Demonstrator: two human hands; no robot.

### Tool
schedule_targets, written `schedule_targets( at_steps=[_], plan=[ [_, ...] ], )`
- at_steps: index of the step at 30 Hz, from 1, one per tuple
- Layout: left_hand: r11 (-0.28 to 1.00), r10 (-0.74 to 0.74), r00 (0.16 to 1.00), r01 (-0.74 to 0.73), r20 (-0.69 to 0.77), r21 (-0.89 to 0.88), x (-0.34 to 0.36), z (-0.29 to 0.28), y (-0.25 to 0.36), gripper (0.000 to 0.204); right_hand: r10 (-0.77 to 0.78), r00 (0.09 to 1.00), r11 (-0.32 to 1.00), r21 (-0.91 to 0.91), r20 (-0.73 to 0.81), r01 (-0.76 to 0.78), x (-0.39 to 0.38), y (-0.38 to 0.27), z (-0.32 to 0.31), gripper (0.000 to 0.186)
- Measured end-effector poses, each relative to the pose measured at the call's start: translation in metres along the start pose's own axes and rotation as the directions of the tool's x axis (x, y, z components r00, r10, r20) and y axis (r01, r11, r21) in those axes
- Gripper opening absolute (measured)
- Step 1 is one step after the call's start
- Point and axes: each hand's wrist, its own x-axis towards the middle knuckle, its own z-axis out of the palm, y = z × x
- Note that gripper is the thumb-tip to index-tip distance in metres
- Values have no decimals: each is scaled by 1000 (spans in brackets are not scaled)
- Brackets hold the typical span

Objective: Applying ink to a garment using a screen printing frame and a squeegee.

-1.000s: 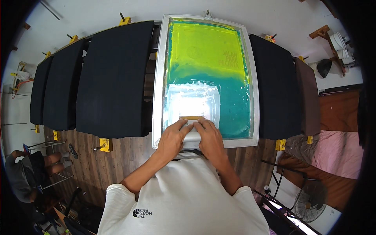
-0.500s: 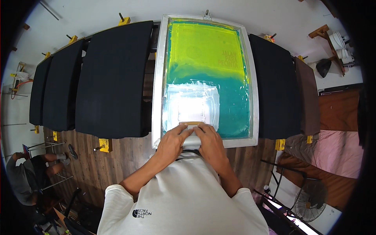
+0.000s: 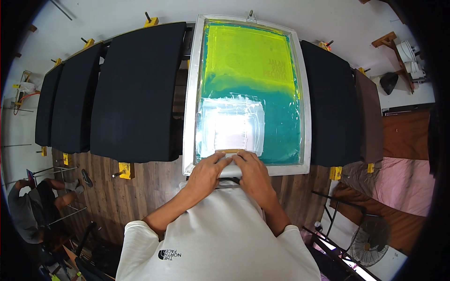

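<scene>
A squeegee (image 3: 229, 169) with a grey holder and a brownish blade lies across the near end of a screen-printing frame (image 3: 305, 103). My left hand (image 3: 206, 172) grips its left part, and my right hand (image 3: 254, 170) its right part; the thumbs nearly meet in the middle. Just beyond the blade, white ink (image 3: 255, 122) covers a squarish patch of the mesh, with a bright glare in its centre. Around that patch the mesh (image 3: 281, 136) is teal, turning yellow-green toward the far end. My fingertips hide much of the blade.
Black-covered pallets stand left (image 3: 138, 93) and right (image 3: 333, 103) of the screen, with a brown pallet (image 3: 371, 117) further right. Yellow clamps (image 3: 126, 170) stick out below. A person (image 3: 29, 206) sits at lower left. A fan (image 3: 370, 240) stands at lower right.
The squeegee and both hands have slid slightly toward me along the screen. Both hands keep their grip. The view has shifted a little.
</scene>
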Motion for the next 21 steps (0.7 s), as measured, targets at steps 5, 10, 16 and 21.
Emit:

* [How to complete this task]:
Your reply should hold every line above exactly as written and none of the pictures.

* [Your solution]:
Demonstrator: two human hands; no robot.

### Tool
schedule_targets, written `schedule_targets( at_steps=[_], plan=[ [_, ...] ], )`
- at_steps: index of the step at 30 Hz, from 1, one per tuple
- Layout: left_hand: r11 (-0.28 to 1.00), r10 (-0.74 to 0.74), r00 (0.16 to 1.00), r01 (-0.74 to 0.73), r20 (-0.69 to 0.77), r21 (-0.89 to 0.88), x (-0.34 to 0.36), z (-0.29 to 0.28), y (-0.25 to 0.36), gripper (0.000 to 0.204); right_hand: r10 (-0.77 to 0.78), r00 (0.09 to 1.00), r11 (-0.32 to 1.00), r21 (-0.91 to 0.91), r20 (-0.73 to 0.81), r01 (-0.76 to 0.78), x (-0.39 to 0.38), y (-0.38 to 0.27), z (-0.32 to 0.31), gripper (0.000 to 0.186)
- Measured end-effector poses, each relative to the pose measured at the call's start: translation in metres along the start pose's own axes and rotation as the directions of the tool's x axis (x, y, z components r00, r10, r20) and y axis (r01, r11, r21) in those axes
- Gripper opening absolute (measured)
- Step 1 is one step after the call's start
- Point and axes: each hand's wrist, its own x-axis towards the middle knuckle, its own z-axis out of the palm, y = z × x
- Note that gripper is the thumb-tip to index-tip distance in metres
- Values have no decimals: each is scaled by 1000 (spans in brackets are not scaled)
- Brackets hold the typical span

Objective: Applying ink to a garment using a screen printing frame and a squeegee.

-1.000s: 
-0.500s: 
+0.000s: 

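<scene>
A squeegee (image 3: 229, 169) with a grey holder and a brownish blade lies across the near end of a screen-printing frame (image 3: 305, 103). My left hand (image 3: 206, 172) grips its left part, and my right hand (image 3: 254, 170) its right part; the thumbs nearly meet in the middle. Just beyond the blade, white ink (image 3: 255, 122) covers a squarish patch of the mesh, with a bright glare in its centre. Around that patch the mesh (image 3: 281, 136) is teal, turning yellow-green toward the far end. My fingertips hide much of the blade.
Black-covered pallets stand left (image 3: 138, 93) and right (image 3: 333, 103) of the screen, with a brown pallet (image 3: 371, 117) further right. Yellow clamps (image 3: 126, 170) stick out below. A person (image 3: 29, 206) sits at lower left. A fan (image 3: 370, 240) stands at lower right.
The squeegee and both hands have slid slightly toward me along the screen. Both hands keep their grip. The view has shifted a little.
</scene>
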Motion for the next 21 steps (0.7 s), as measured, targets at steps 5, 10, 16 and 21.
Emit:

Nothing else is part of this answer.